From the Cece and the Scientific Method series

A good introduction to observation, data, and trying again.

Cece loves asking “why” and “what if.”

Her parents encourage her, as does her science teacher, Ms. Curie (a wink to adult readers). When Cece and her best friend, Isaac, pair up for a science project, they choose zoology, brainstorming questions they might research. They decide to investigate whether dogs eat vegetables, using Cece’s schnauzer, Einstein, and the next day they head to Cece’s lab (inside her treehouse). Wearing white lab coats, the two observe their subject and then offer him different kinds of vegetables, alone and with toppings.
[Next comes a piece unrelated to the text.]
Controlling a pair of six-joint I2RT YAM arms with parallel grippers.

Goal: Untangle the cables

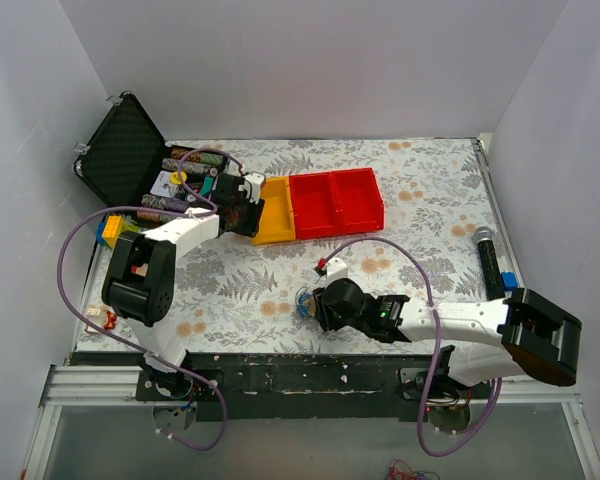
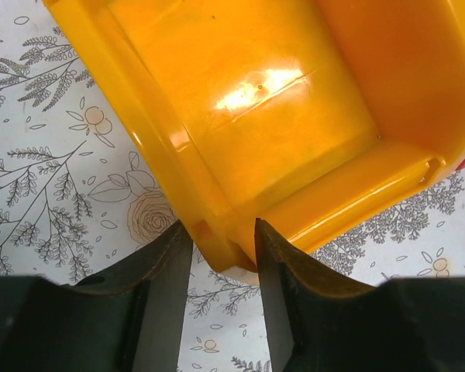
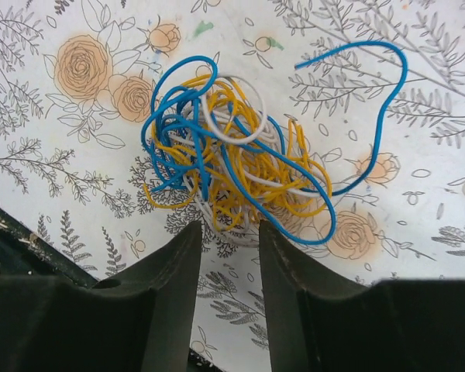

Cece is discouraged when Einstein won’t eat them. She complains to her parents, “Maybe I’m not a real scientist after all….Our project was boring.” Just then, Einstein sniffs Cece’s dessert, leading her to try a new way to get Einstein to eat vegetables. Cece learns that “real scientists have fun finding answers too.” Harrison’s clean, bright illustrations add expression and personality to the story. Science report inserts are reminiscent of The Magic Schoolbus books, with less detail. Biracial Cece is a brown, freckled girl with curly hair; her father is white, and her mother has brown skin and long, black hair; Isaac and Ms. Curie both have pale skin and dark hair. While the book doesn’t pack a particularly strong emotional or educational punch, this endearing protagonist earns a place on the children’s STEM shelf.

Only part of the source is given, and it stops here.